A couple of years ago I wrote an article about selecting specific time ranges from log files. I proposed two options: either convert all timestamps to epoch format (a CPU-intensive process) or rely on regex (limited to specific date/time periods). Here’s a followup with a couple more methods. Perhaps a bit more practical.
First, let talk about generating timestamps for time ranges. I always prefer examples to long-winded explanations, so here are a few.
Generate a daily range from '2018-10-02' to '2019-02-28'
TZ="$(date +"%Z")"; s="2018-10-02"; e="2019-02-28"; i=0
se=$(date -d "${s}" +'%s'); ee=$(date -d "${e}" +'%s')
while [ ${se} -lt ${ee} ]; do
[[ ${i} < 1 ]] && echo ${s} && (( i = i + 1 ))
s="$(date -d "${s} + 1 day" +'%Y-%m-%d')"; se=$(date -d "${s}" +'%s')
echo ${s}
done
# --------------------------------------------------------------
2018-10-02
2018-10-03
2018-10-04
...
2019-02-26
2019-02-27
2019-02-28
Generate an hourly range from 'Oct 29 23:00:00' to 'Nov 1 23:00:00'
TZ="$(date +"%Z")"; s="Oct 29 23:00:00"; e="Nov 1 22:59:59"; i=0
se=$(date -d "${s}" +'%s'); ee=$(date -d "${e}" +'%s')

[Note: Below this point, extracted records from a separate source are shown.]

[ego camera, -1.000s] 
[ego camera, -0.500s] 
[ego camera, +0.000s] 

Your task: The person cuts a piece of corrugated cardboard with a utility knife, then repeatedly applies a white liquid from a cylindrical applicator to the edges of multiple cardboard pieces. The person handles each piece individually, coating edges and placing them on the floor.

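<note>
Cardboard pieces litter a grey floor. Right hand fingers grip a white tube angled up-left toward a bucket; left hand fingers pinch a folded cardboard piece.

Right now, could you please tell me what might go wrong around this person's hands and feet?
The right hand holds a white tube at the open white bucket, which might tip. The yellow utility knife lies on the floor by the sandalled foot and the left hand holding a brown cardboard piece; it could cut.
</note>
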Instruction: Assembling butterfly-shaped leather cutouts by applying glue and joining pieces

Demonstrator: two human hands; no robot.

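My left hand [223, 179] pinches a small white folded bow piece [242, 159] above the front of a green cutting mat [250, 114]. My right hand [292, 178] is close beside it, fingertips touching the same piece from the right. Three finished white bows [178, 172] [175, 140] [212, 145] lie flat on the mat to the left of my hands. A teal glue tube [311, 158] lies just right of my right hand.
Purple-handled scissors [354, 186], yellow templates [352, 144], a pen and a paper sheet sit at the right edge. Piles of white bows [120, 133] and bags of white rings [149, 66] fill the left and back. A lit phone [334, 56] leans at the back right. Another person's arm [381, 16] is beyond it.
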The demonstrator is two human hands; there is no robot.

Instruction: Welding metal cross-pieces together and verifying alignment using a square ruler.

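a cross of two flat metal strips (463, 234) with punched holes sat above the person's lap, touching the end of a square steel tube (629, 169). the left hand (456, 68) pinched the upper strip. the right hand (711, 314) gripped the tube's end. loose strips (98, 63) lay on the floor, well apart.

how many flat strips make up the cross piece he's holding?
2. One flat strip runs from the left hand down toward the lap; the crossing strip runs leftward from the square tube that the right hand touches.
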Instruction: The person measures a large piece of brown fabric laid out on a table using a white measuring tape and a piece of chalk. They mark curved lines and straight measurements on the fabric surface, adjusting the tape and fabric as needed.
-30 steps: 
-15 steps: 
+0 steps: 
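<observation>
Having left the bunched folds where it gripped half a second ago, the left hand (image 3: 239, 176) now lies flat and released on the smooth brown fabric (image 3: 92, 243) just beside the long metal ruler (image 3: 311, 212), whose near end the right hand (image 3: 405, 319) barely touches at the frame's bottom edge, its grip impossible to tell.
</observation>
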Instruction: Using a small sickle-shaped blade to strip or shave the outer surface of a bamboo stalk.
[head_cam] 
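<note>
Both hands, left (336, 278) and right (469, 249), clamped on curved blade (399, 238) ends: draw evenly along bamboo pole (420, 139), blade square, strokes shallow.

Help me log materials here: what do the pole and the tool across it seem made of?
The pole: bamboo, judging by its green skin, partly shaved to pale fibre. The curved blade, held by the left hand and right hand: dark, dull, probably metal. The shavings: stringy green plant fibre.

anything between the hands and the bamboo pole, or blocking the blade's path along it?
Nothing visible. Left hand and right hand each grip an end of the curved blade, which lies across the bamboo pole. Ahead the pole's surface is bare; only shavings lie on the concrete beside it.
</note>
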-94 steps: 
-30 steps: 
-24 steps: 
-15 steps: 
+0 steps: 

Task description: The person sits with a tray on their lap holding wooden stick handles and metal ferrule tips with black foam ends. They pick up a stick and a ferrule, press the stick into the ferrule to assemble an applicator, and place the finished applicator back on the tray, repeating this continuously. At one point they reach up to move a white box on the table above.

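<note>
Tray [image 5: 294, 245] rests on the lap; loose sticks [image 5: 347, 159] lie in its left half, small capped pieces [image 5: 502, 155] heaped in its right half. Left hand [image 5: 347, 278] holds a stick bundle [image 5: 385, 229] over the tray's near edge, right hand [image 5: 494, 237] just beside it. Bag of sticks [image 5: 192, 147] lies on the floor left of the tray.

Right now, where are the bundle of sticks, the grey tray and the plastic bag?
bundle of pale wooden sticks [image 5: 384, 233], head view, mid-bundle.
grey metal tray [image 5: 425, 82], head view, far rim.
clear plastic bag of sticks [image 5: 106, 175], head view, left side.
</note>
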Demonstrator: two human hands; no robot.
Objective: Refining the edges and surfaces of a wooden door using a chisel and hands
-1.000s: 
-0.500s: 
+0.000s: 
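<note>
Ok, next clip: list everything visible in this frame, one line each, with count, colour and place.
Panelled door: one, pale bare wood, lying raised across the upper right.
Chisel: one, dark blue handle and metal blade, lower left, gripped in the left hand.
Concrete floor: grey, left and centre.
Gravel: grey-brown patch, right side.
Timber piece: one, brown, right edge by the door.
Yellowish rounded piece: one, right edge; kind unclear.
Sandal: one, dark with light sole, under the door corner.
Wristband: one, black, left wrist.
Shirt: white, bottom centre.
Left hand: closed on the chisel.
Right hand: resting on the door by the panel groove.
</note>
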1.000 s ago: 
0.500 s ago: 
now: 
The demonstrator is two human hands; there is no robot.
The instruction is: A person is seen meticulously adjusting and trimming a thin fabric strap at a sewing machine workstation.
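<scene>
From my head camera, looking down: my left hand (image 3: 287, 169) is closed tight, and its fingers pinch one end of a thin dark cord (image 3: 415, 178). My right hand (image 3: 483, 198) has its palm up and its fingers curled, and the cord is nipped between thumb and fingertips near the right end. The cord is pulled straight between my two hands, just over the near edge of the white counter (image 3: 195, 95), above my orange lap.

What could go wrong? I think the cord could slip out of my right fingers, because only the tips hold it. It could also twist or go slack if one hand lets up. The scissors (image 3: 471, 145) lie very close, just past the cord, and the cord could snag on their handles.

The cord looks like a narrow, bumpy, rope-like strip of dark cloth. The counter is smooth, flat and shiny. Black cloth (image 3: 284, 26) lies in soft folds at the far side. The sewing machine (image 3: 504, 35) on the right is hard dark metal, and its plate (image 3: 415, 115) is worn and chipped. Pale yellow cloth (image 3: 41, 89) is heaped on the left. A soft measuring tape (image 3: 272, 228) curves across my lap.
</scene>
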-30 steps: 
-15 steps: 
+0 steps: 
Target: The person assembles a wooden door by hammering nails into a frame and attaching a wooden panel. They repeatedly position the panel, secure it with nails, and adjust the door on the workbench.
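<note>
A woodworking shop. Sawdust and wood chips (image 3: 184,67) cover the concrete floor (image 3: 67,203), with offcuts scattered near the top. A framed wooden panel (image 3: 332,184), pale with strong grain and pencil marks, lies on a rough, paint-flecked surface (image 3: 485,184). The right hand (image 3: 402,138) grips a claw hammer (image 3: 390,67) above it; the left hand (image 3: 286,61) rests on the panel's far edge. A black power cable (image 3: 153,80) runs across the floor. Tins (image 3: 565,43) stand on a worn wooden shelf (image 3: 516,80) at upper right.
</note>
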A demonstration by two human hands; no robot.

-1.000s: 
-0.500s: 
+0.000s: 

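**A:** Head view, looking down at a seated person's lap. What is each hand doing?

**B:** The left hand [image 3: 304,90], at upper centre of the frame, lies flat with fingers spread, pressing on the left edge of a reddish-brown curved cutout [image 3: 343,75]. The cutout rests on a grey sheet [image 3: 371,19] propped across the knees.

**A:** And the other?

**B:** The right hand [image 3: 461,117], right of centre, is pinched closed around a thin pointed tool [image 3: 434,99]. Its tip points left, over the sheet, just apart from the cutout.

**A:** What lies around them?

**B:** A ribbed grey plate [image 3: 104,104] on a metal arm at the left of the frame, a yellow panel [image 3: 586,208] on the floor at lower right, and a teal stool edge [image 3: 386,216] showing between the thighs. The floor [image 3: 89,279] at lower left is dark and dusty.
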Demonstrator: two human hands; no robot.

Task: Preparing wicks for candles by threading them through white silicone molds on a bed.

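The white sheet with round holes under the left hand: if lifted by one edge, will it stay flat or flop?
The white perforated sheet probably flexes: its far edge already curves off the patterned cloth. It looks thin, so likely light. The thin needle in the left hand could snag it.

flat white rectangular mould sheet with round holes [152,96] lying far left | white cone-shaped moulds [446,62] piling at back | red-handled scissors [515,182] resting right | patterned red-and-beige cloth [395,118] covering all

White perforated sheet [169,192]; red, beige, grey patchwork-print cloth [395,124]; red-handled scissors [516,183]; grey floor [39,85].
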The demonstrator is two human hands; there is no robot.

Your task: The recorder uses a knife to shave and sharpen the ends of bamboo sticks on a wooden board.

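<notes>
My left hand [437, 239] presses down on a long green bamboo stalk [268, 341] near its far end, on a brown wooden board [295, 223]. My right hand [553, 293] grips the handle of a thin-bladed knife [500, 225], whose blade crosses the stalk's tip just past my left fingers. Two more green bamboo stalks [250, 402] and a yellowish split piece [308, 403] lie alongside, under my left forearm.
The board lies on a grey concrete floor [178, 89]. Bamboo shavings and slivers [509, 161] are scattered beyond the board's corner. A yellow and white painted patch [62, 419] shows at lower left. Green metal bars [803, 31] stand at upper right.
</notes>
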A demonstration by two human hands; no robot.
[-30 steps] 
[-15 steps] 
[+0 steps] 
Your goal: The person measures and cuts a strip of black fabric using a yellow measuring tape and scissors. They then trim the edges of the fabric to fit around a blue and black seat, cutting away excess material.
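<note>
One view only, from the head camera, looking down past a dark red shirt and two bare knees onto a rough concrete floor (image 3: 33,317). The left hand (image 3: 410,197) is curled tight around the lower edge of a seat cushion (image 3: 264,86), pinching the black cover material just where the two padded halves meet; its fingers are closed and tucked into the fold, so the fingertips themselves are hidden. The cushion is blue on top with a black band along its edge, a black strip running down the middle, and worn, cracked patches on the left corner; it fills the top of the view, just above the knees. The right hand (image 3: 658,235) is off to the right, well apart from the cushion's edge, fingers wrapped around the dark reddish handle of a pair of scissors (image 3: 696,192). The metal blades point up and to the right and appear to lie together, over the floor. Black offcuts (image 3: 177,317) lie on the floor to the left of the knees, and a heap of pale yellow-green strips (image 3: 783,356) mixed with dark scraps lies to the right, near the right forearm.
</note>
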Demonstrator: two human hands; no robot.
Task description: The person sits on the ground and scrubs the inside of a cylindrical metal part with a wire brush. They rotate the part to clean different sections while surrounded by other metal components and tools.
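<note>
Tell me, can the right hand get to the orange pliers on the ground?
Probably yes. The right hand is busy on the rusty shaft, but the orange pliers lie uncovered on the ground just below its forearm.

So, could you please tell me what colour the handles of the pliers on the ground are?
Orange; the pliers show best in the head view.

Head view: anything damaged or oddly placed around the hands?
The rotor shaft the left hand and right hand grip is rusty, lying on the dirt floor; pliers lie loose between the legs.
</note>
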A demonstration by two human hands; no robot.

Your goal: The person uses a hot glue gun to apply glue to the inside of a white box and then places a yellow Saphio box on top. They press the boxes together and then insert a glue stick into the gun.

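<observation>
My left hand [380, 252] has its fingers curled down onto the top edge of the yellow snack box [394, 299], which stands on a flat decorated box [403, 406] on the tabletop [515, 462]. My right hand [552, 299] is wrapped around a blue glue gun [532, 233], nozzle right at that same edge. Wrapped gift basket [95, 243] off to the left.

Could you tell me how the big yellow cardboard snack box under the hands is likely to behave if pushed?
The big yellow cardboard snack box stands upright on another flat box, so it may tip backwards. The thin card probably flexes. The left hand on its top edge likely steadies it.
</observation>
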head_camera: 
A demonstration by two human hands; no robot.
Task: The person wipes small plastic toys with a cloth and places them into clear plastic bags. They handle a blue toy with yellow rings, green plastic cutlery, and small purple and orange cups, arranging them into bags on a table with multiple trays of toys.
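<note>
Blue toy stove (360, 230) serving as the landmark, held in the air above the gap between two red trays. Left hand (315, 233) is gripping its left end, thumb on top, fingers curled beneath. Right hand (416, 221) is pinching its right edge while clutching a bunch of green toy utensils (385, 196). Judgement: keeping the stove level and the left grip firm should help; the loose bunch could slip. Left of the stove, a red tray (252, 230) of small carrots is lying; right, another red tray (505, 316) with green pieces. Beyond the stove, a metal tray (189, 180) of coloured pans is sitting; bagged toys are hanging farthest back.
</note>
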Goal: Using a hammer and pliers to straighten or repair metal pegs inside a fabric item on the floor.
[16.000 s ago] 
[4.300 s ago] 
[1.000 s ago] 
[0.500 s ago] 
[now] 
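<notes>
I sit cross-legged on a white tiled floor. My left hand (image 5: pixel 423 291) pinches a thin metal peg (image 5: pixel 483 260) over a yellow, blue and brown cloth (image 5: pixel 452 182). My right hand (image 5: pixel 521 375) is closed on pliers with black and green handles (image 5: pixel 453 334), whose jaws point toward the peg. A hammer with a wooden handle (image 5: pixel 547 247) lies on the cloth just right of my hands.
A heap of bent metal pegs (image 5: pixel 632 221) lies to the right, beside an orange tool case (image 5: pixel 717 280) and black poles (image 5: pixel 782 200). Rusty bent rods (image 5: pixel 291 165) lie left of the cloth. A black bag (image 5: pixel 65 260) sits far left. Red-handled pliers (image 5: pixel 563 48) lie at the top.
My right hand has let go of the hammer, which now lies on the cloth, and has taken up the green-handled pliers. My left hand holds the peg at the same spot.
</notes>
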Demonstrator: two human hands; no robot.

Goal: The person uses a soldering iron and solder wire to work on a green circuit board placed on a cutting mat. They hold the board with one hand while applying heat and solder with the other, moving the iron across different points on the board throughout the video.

sd="$(date -d "${s}")"; ed="$(date -d "${e}")"
while [ ${se} -lt ${ee} ]; do
[[ ${i} < 1 ]] && echo ${s} && (( i = i + 1 ))
s="$(date -d "${sd} + 1 hour" +'%b %e %H:%M:%S')"; sd="$(date -d "${s}")"; se=$(date -d "${s}" +'%s')
echo ${s}
done
# --------------------------------------------------------------
Oct 29 23:00:00
Oct 30 00:00:00
Oct 30 01:00:00
...
Nov 1 21:00:00
Nov 1 22:00:00
Nov 1 23:00:00
Generate a range from 'Apr 1 13:23:12' to 'Apr 1 13:41:02' at a 1-second interval
TZ="$(date +"%Z")"; s="Apr 1 13:23:12"; e="Apr 1 13:41:02"; i=0
se=$(date -d "${s}" +'%s'); ee=$(date -d "${e}" +'%s')
sd="$(date -d "${s}")"; ed="$(date -d "${e}")"
while [ ${se} -lt ${ee} ]; do
[[ ${i} < 1 ]] && echo ${s} && (( i = i + 1 ))
s="$(date -d "${sd} + 1 second" +'%b %e %H:%M:%S')"; sd="$(date -d "${s}")"; se=$(date -d "${s}" +'%s')
echo ${s}
done
# --------------------------------------------------------------
Apr 1 13:23:12
Apr 1 13:23:13
Apr 1 13:23:14
...
Apr 1 13:41:00
Apr 1 13:41:01
Apr 1 13:41:02
With that out of the way, lets take a look how to use these timestamps to select specific time ranges from log files.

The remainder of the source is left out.